*** GIVEN DATA Section Begins ***
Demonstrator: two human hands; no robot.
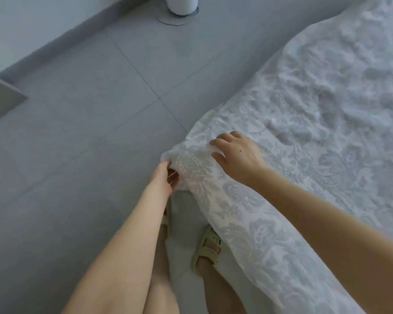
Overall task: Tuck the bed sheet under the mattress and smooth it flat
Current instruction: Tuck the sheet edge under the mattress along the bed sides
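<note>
A white bed sheet (315,105) with a pale blue floral pattern covers the mattress on the right and hangs over its near corner. My left hand (165,177) grips the bunched corner of the sheet from the floor side, fingers curled into the fabric. My right hand (235,152) lies on top of the sheet at the corner, fingers bent over the fold and pressing it down. The mattress itself is hidden under the sheet. The sheet's surface further right is wrinkled.
Grey floor tiles (89,132) fill the left. A white round-based object (182,5) stands at the top by the wall. A grey furniture corner (0,98) juts in at the left. My feet in pale sandals (208,248) stand beside the bed.
</note>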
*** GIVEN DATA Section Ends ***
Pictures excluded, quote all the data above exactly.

WRITTEN REPLY:
Demonstrator: two human hands; no robot.
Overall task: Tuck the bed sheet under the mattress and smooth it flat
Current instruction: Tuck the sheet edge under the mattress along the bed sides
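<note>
A white bed sheet (315,105) with a pale blue floral pattern covers the mattress on the right and hangs over its near corner. My left hand (165,177) grips the bunched corner of the sheet from the floor side, fingers curled into the fabric. My right hand (235,152) lies on top of the sheet at the corner, fingers bent over the fold and pressing it down. The mattress itself is hidden under the sheet. The sheet's surface further right is wrinkled.
Grey floor tiles (89,132) fill the left. A white round-based object (182,5) stands at the top by the wall. A grey furniture corner (0,98) juts in at the left. My feet in pale sandals (208,248) stand beside the bed.
</note>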

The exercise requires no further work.